In 1947, Albert Camus published La Peste, a novel recounting a plague that settles into Oran in French Algeria. After a few citizens contract it, the weekly death toll climbs, prompting plague regulations that seal off the town and quarantine victims in a futile attempt to stave off the plague’s spread. The story follows Dr. Bernard Rieux, the physician who first identifies the plague and urges plague protocols.
The plague’s indiscriminate killing illustrates Camus’s view of life and death as absurd. Unsated, death hovers over every life to smite all who once drew breath.

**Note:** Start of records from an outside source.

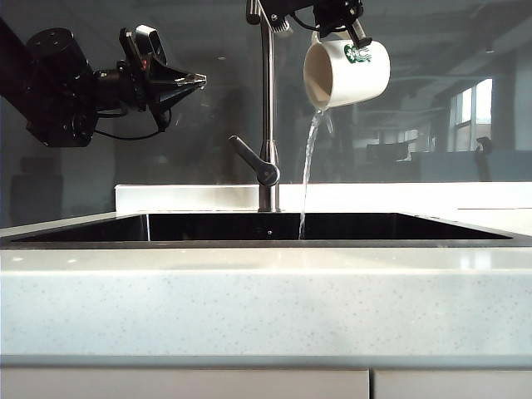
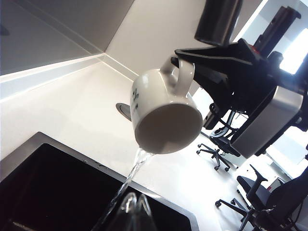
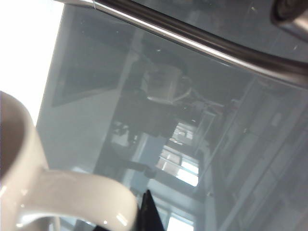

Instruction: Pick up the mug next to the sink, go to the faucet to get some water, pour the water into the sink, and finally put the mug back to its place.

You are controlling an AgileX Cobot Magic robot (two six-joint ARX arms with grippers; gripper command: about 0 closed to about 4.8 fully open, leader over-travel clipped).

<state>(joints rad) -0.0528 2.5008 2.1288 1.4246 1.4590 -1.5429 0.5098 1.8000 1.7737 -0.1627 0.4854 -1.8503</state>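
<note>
Pale speckled stone makes the worktop, and the sink is set into it, wide, dark and glossy inside, with a thin steel rim. Behind the sink runs a low white ledge, and above it a grey glass wall.

The faucet stands at the back edge of the sink, about at its middle, with a tall straight neck and a lever low on its side, angled up to the left of the neck.

The left gripper hangs high above the left part of the sink, well apart from the faucet, pointing toward it. Its jaws are together and it holds nothing.

The right gripper is high above the sink, just right of the faucet neck. It is closed on the handle of the mug. The mug is white with a green round logo and is tilted with its mouth down and to the left, near the faucet neck.

From the lip of the mug, water falls in a thin clear stream into the sink, a little right of the faucet base.
</note>
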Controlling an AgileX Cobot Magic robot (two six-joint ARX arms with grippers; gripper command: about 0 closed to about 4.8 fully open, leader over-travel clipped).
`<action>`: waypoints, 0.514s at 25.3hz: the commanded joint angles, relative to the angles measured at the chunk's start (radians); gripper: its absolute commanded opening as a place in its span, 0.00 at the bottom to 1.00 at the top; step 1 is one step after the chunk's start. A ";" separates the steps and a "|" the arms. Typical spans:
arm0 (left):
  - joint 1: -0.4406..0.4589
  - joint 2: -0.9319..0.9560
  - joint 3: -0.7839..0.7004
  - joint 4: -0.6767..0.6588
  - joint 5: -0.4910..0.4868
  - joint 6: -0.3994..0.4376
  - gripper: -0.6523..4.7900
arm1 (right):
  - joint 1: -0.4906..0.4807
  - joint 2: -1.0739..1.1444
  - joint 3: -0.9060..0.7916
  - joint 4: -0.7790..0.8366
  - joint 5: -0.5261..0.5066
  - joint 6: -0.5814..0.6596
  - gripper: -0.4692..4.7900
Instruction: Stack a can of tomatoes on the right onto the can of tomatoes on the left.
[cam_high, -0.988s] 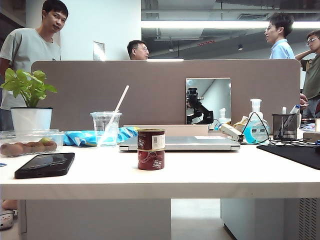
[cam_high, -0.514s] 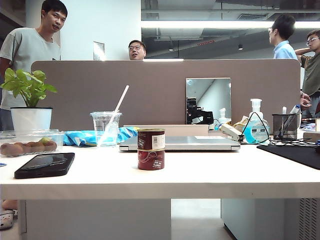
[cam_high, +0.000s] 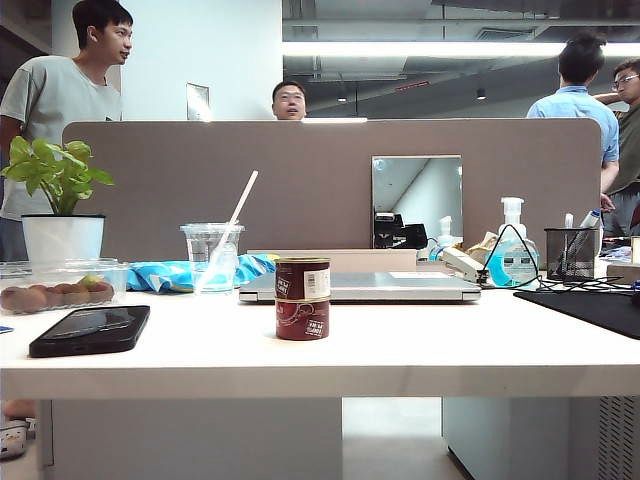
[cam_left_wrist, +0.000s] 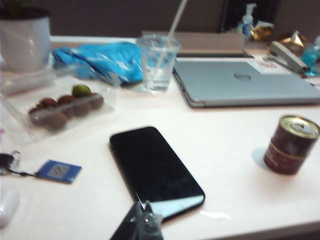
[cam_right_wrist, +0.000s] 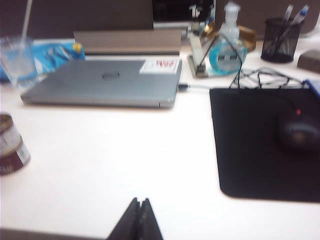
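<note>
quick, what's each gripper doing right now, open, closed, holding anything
Left gripper: closed, holding nothing, above the table edge near the phone.
Right gripper: closed, holding nothing, above bare table beside the mouse pad.

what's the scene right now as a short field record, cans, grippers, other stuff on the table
cans: upper can stacked upright on lower can, mid table
left gripper: shut, empty, by the phone's near end, apart from the cans
right gripper: shut, empty, over bare table
behind cans: closed laptop
task state: stack looks done
</note>
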 joint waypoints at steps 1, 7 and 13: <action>0.003 0.001 0.002 -0.005 0.017 -0.002 0.11 | 0.002 0.001 -0.025 0.015 0.000 0.005 0.07; 0.003 0.001 0.002 -0.005 0.017 -0.002 0.11 | 0.001 0.001 -0.039 -0.031 0.000 0.004 0.07; 0.055 -0.006 0.002 -0.010 0.043 0.001 0.11 | 0.001 0.000 -0.039 -0.029 0.000 0.004 0.07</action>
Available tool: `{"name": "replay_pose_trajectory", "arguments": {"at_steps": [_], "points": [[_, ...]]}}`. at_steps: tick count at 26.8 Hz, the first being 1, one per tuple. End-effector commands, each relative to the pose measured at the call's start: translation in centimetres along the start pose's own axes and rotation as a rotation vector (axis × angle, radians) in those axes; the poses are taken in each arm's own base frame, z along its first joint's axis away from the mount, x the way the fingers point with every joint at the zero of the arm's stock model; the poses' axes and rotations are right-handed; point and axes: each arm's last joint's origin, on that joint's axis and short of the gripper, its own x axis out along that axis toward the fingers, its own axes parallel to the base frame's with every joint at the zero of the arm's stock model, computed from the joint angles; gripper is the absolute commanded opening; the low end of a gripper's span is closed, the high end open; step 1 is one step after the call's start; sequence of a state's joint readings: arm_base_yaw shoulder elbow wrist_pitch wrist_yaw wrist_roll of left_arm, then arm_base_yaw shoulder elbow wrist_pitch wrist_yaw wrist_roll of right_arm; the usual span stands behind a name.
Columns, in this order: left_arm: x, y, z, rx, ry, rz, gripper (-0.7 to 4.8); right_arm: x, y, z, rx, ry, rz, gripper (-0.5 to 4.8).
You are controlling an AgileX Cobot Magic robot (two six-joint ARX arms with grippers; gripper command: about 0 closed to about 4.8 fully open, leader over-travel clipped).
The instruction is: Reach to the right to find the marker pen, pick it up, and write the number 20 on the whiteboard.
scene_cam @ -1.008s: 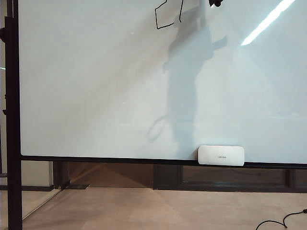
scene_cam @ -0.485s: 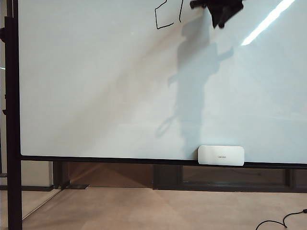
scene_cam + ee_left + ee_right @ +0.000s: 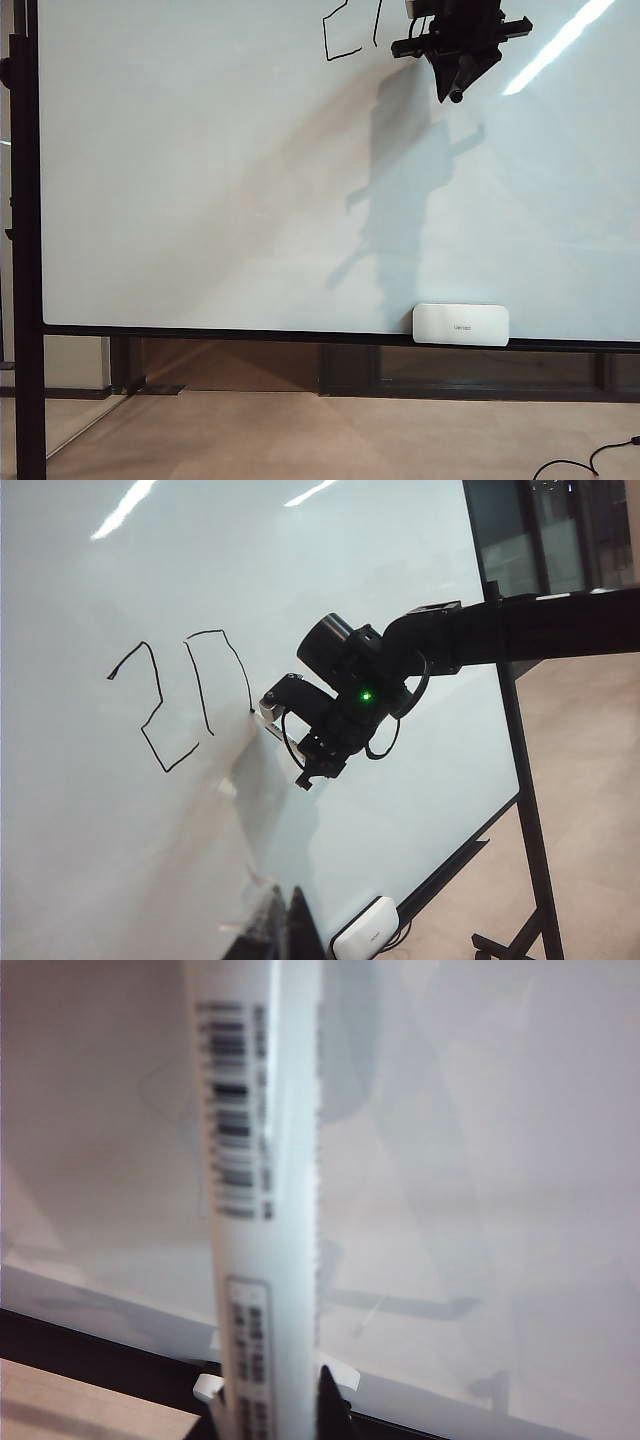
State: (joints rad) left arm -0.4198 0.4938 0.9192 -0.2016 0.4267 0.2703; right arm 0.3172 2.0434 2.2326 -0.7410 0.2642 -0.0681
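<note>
The big whiteboard [image 3: 200, 180] is seen filling most of the exterior view, held up on a black stand. Near its top edge the number 20 [image 3: 180, 695] has been drawn in thin black lines. The 2 looks finished, but the 0 is not closed yet, so a little writing seems to be left.

The right gripper [image 3: 455, 65] is held up high by the 0, pointed at the board. A white marker pen [image 3: 262, 1210] is gripped tightly between its fingers. The left gripper [image 3: 285, 930] is kept low and away from the writing; how far it is opened cannot be told.

A small white block [image 3: 461, 324] is seen on the bottom ledge.
</note>
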Motion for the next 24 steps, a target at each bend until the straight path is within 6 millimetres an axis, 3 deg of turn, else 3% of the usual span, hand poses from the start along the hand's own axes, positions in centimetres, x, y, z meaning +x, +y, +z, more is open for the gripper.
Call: {"name": "replay_pose_trajectory", "arguments": {"at_steps": [1, 24], "points": [[-0.08, 0.04, 0.25, 0.017, -0.012, 0.005, -0.05, 0.08, -0.15, 0.09, 0.017, -0.01, -0.007, -0.02], [-0.08, 0.05, 0.25, 0.017, -0.011, 0.008, -0.05, 0.64, 0.41, 0.37, 0.0, -0.061, 0.11, -0.02]]}}
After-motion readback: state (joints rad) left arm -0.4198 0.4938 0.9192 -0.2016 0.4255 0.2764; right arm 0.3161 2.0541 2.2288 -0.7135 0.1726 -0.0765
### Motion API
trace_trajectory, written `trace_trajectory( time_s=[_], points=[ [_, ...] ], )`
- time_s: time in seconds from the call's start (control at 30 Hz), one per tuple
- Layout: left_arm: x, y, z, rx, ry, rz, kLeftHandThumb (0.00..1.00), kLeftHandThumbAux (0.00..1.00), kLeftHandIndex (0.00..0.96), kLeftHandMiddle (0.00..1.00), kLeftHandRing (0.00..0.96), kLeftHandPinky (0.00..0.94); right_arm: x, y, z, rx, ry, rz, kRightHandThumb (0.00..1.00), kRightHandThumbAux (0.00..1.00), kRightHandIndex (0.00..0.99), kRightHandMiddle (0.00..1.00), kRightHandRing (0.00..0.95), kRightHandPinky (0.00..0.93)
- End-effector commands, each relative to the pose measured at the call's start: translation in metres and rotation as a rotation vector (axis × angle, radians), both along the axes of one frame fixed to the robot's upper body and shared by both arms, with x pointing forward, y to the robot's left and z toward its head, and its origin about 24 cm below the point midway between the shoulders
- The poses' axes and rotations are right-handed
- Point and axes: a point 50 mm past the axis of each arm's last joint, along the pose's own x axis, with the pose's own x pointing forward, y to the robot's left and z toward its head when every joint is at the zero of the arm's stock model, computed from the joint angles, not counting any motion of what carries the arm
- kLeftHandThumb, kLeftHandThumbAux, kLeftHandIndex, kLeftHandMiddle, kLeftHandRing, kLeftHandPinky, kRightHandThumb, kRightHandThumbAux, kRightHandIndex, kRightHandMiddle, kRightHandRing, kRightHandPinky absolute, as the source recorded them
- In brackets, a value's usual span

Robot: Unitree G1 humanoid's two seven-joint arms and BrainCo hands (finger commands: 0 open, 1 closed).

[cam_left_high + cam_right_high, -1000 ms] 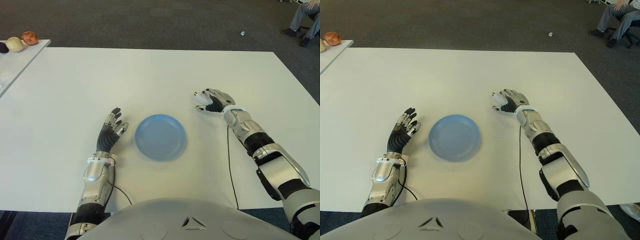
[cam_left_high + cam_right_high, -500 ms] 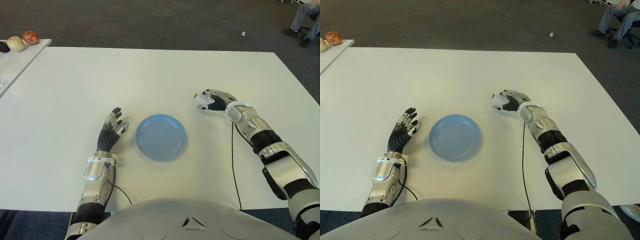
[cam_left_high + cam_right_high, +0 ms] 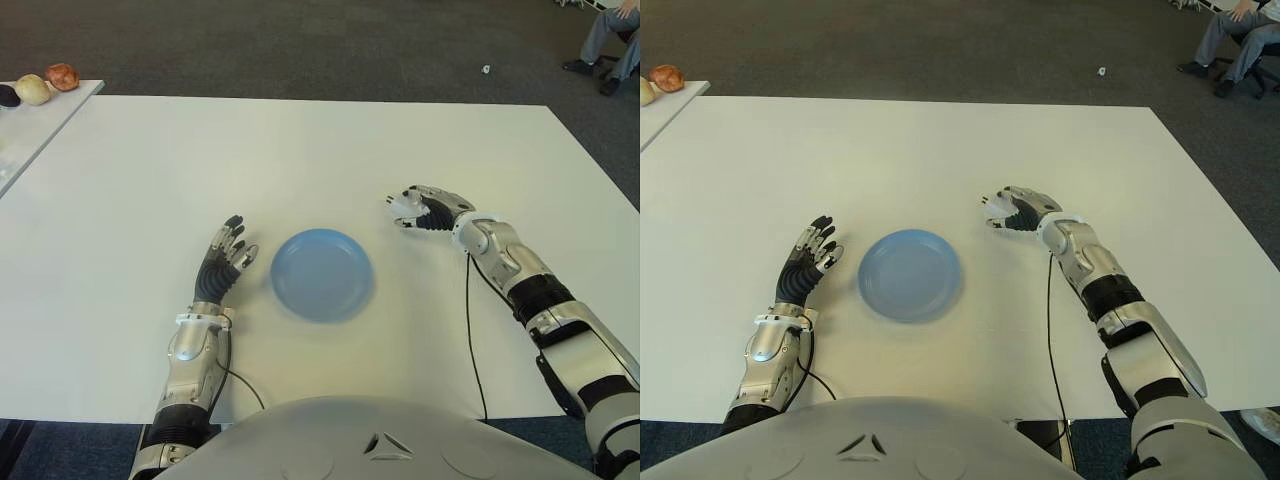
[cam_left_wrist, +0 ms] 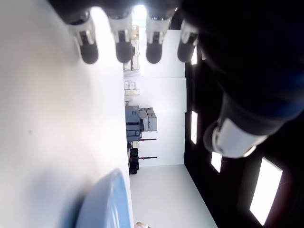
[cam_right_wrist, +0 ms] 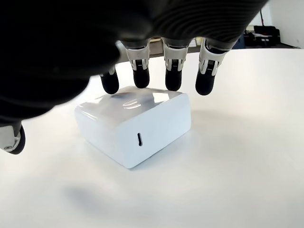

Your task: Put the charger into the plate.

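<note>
the matte white table (image 3: 300, 150) fills most of the view. nearest, the left hand (image 3: 222, 262) shows just left of the plate (image 3: 322, 274), fingers straight and spread, holding nothing. the plate is round, smooth and pale blue. farther right, the right hand (image 3: 425, 207) arches over the charger (image 5: 134, 123), a glossy white rounded block with one small port, lying on the table apart from the plate; fingertips (image 5: 141, 77) touch its far top edge, not gripping. beyond lies dark carpet (image 3: 300, 45); a side table (image 3: 30, 125) holds rounded items (image 3: 45, 83).
</note>
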Motion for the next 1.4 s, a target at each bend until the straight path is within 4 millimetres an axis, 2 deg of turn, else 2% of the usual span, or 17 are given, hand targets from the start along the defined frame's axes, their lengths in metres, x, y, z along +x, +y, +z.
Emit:
trace_trajectory(
  time_s=[0.03, 0.97, 1.17, 1.4],
  points=[
    [-0.019, -0.001, -0.025, -0.015, 0.161, 0.007, 0.0, 0.642, 0.018, 0.054, 0.046, 0.061, -0.045, -0.008, -0.053, -0.045, 0.312, -0.023, 0.0, 0.3, 0.0, 0.0, 0.0, 0.0],
    [-0.018, 0.001, -0.026, -0.021, 0.157, 0.0, 0.0, 0.635, 0.016, 0.048, 0.04, 0.059, -0.064, -0.003, -0.038, -0.015, 0.292, -0.012, 0.0, 0.307, 0.0, 0.0, 0.0, 0.0],
    [-0.018, 0.001, -0.026, -0.024, 0.152, 0.0, 0.0, 0.644, 0.018, 0.051, 0.042, 0.059, -0.065, -0.003, -0.034, -0.021, 0.178, -0.022, 0.0, 0.313, 0.0, 0.0, 0.0, 0.0],
    [-0.019, 0.002, -0.027, -0.023, 0.153, 0.003, 0.0, 0.655, 0.018, 0.054, 0.045, 0.063, -0.065, -0.002, -0.026, 0.016, -0.128, -0.071, 0.019, 0.346, 0.0, 0.0, 0.0, 0.0]
  ],
)
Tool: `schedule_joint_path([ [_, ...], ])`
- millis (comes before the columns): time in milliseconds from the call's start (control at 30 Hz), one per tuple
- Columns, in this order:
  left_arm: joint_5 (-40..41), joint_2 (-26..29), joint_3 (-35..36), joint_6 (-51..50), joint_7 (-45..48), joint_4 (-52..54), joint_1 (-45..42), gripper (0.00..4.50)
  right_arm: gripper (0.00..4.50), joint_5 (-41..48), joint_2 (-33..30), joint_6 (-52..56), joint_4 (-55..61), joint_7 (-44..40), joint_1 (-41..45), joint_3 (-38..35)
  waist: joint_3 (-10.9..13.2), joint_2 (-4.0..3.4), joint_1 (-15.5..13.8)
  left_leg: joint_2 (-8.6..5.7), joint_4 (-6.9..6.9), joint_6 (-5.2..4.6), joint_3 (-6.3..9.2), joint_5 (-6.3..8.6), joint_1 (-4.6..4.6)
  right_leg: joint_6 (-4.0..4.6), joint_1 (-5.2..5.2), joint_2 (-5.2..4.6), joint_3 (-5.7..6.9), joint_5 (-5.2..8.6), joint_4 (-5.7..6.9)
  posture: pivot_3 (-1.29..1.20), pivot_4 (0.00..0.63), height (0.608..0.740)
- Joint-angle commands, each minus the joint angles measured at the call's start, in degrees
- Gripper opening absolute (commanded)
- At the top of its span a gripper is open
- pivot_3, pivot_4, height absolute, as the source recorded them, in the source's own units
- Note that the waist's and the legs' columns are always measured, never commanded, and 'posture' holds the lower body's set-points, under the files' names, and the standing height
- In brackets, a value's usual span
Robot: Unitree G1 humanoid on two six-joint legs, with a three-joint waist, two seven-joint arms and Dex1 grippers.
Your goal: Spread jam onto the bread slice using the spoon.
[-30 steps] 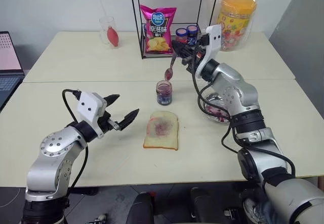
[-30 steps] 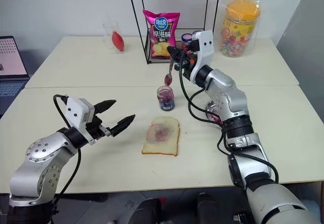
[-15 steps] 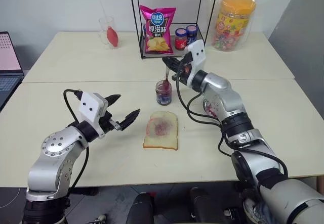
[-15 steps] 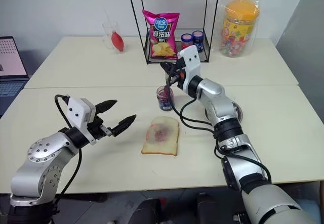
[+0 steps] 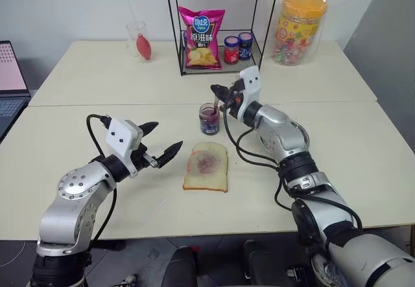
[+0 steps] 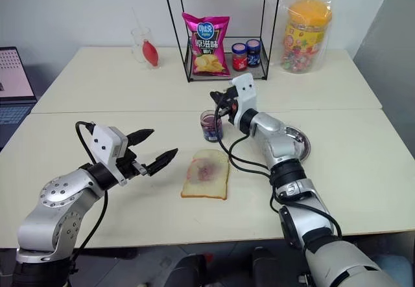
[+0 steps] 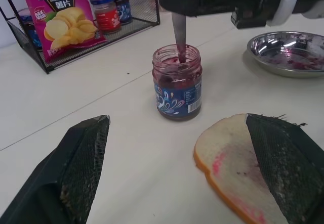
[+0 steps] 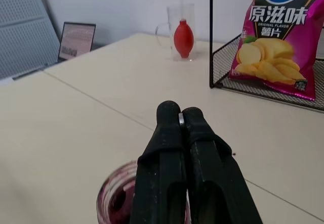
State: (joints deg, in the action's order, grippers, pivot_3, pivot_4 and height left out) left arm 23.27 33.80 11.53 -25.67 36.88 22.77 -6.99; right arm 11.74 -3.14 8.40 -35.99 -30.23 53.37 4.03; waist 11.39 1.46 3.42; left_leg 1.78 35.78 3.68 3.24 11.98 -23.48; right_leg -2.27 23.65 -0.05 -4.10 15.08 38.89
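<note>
My right tool (image 5: 216, 91) is clamped on the spoon (image 7: 178, 37), whose bowl dips into the jam (image 7: 174, 63) inside the open jar (image 5: 209, 118). My left tool (image 5: 162, 141) hangs with fingers spread wide, empty, beside the bread slice (image 5: 207, 166), which lies flat on the counter (image 5: 130, 80) just in front of the jar.

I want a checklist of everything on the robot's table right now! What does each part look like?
Surface: pale table, bare near the bread.
Job's things: spoon dipped in the open jam jar; bread slice with a jam smear.
Clutter: steel dish, chips bag, two small jars, candy tub, glass.
Grippers: left gripper open, empty; right gripper shut on spoon.
Cables: black, on both arms.
Surroundings: laptop, wall.
</note>
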Motion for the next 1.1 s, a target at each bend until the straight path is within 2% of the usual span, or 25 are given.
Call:
schedule_joint_path([
  [33, -0.3, 0.6, 0.1, 1.2, -0.1, 1.3, -0.7, 4.50, 0.03, -1.3, 0.4, -2.1, 2.3, -1.3, 0.1, 0.7, 0.0, 0.00, 0.0, 0.00, 0.00, 0.00, -0.01, 0.00, 0.00, 0.00, 0.00, 0.00, -0.01, 0.00, 0.00, 0.00, 0.150, 0.740],
  [267, -0.6, 0.7, -0.1, 1.4, 0.3, 1.0, -0.9, 4.50, 0.03, 1.9, 2.0, 3.5, 3.9, -1.4, 0.4, -2.0, 0.0, 0.00, 0.0, 0.00, 0.02, 0.00, 0.01, 0.00, 0.00, 0.00, 0.00, 0.00, 0.00, 0.00, 0.03, 0.00, 0.150, 0.740],
  [400, -0.8, 0.5, -0.4, 1.5, 0.3, 0.8, -1.3, 4.50, 0.03, 6.7, 3.3, 10.4, 5.2, 0.9, 1.6, -6.4, 0.0, 0.00, 0.0, 0.00, 0.02, 0.00, 0.02, 0.00, 0.00, 0.03, 0.00, 0.00, 0.01, -0.02, 0.03, 0.00, 0.150, 0.740],
  [833, -1.2, 0.3, -1.1, 1.8, 0.1, -0.2, -2.2, 4.50, 0.03, 15.1, 4.3, 20.9, 5.3, 8.3, 5.0, -16.3, 0.0, 0.00, 0.0, 0.00, 0.01, 0.00, 0.01, 0.00, 0.00, 0.02, 0.00, 0.01, 0.02, -0.01, 0.03, 0.00, 0.150, 0.740],
  [1100, -1.2, 0.2, -1.3, 2.0, 0.1, -0.7, -2.6, 4.50, 0.03, 17.3, 4.4, 23.2, 6.0, 10.4, 5.4, -18.2, 0.0, 0.00, 0.0, 0.00, 0.00, 0.00, 0.01, 0.00, 0.00, 0.01, 0.00, 0.01, 0.01, -0.01, 0.02, 0.00, 0.150, 0.740],
])
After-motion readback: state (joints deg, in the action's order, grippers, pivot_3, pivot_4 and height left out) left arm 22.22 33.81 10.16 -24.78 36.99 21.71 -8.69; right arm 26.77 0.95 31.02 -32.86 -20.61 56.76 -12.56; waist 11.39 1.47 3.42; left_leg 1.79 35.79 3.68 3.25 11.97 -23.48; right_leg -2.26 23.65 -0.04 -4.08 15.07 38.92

Death is an equalizer balancing all scales. Whether just or unjust, all are indiscriminately his prey. Death renders anything man does as temporary and thus meaningless, as absurd.
Camus presents Rieux as one plausible remedy for the absurd. Rieux accepts death’s absurdity and fights against it without any final hope: “since the order of the world is shaped by death, mightn’t it be better for God if we refuse to believe in Him and struggle with all our might against death, without raising our eyes toward the heaven where He sits in silence?” Oran’s citizens represent another remedy. They do not search for ultimate meaning, but opt instead for pleasures in this life, even forgetting the victims when the plague ends. Camus describes their attitude:
“all stream out into the open, drug themselves with talking, start arguing or love-making, and in the last glow of sunset the town, freighted with lovers two by two and loud with voices, drifts like a helmless ship into the throbbing darkness. In vain a zealous evangelist…threads his way through the crowd, crying…: ‘God is great and good. Come unto Him.’ On the contrary, they all make haste toward some trivial objective that seems of more immediate interest than God.”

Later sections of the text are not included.